No hemos querido pasar de largo por esta inquietud, porque estamos convencidos de la fuerza social e ideológica de la palabra, y de las cuentas que todo ser humano mantiene guardadas en el subconsciente, relacionadas con su circunstancia social, y para cuya puesta en escena no desprecia oportunidad.
La narración oral es una actividad cuya proliferación se advierte con empuje en todo el ámbito latinoamericano, en unos países más que en otros, y dicha proliferación, se nos antoja pensar, es la respuesta de una sociedad cuya necesidad de expresarse es cada vez mayor, pues aunque en nuestro continente se habla todo el tiempo, la ausencia de mensaje es cada vez mayor, por la pérdida de valor social de la palabra, pues el acto de hablar es más una acción de intermediación que de cohesión.
Para muchos, la proliferación de narradores orales en nuestro continente puede ocurrir por el deseo de replicar una actividad en ascenso, o por sustitución de otras actividades que le son parientes, pero no podemos dejar de lado considerar la necesidad de recrear la circunstancia social a través de este oficio denominado por unos narración oral y por otros cuenta cuentos y contadores de historias.

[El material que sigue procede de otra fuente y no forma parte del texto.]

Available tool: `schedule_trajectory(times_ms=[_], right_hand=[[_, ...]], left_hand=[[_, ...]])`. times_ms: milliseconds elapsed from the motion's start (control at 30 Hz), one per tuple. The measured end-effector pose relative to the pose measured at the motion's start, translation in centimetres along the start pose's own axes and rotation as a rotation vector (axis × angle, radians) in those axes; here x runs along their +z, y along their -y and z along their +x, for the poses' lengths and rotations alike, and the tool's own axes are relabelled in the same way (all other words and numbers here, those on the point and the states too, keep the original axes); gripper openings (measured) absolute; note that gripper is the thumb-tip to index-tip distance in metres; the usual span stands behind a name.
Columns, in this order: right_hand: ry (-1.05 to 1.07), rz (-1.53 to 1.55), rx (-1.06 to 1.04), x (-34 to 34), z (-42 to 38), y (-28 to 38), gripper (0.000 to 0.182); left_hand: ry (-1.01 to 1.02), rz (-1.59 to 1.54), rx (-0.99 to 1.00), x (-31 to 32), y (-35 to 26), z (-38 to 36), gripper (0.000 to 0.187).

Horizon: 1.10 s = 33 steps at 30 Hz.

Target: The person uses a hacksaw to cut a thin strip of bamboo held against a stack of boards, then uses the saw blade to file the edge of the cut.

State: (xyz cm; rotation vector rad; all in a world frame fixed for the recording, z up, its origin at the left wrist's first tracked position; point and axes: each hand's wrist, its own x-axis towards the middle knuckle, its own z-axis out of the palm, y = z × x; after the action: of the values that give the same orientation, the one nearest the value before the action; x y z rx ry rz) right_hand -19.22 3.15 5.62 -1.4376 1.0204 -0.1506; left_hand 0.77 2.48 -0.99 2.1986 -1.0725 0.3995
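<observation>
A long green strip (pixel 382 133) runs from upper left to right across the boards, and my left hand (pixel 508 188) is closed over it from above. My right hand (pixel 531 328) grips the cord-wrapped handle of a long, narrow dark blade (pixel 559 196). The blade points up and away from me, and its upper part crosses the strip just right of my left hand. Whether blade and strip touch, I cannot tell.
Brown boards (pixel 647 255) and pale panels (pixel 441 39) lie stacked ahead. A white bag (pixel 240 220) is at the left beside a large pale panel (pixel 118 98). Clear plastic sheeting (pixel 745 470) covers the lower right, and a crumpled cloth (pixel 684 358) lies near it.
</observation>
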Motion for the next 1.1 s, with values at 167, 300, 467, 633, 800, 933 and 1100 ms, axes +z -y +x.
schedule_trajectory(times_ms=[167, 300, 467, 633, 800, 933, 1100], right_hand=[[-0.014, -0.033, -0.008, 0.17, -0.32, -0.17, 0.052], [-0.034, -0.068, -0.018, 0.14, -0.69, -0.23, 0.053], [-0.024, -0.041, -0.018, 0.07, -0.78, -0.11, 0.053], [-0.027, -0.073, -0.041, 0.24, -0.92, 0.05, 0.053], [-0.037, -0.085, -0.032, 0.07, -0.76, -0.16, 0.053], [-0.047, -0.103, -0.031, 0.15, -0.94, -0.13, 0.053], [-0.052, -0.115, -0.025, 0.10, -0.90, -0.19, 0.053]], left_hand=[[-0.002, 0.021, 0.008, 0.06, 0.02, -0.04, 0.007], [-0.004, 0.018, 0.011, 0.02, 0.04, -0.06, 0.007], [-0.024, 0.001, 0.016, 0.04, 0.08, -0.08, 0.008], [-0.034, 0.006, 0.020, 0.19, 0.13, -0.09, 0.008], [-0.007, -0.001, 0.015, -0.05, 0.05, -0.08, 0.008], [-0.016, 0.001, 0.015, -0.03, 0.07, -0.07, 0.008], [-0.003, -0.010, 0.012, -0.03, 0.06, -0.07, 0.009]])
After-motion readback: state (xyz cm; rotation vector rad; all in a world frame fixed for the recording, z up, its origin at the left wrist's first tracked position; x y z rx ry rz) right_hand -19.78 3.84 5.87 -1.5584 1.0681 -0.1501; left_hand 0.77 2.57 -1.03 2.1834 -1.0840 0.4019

Cuando la palabra es solo un vehículo de intermediación, la disolución de los elementos garantes del desarrollo social del individuo se da cada vez con mayor énfasis, debido a la dictadura de la inmediatez, cuyo principal objetivo es borrar en toda sociedad los antecedentes culturales, siempre tan fundamentales para la cohesión social. Es la razón por la cual el mayor ingrediente del discurso es la liviandad y el humor fácil.
Pero en estas dificultades para la cohesión, impuestas por la ausencia de valor social en la palabra, también debe tenerse en cuenta el silencio, obligado por situaciones concretas de agresión dirigida a grupos de personas en permanente riesgo. Este es el caso de nuestro concierto latinoamericano en cuyo espacio social la libertad de expresión es una ilusión, cuya conversión en realidad pretenden quienes han decidido abrir espacios en nuestros países para unir a la gente a través del relato, porque, como venimos diciendo hace mucho tiempo: a través del relato tradicional encontramos la historia oculta de la sociedad.
Las estadísticas registran a Honduras como el país en América Latina con el mayor índice de feminicidios, y quizás es esa la historia que la gestora del evento de narración oral “las lobas cuentan” quiere poner en evidencia, invitando a las contadoras de historias de América a contar la historia femenina del continente.
Si es esa la razón que llevó a María Elena Vindel a crear un espacio para darle fuerza a la expresión oral femenina del continente, sin lugar a dudas ese espacio se ensanchará muy pronto, porque en América Latina las mujeres tienen mucho que contarnos.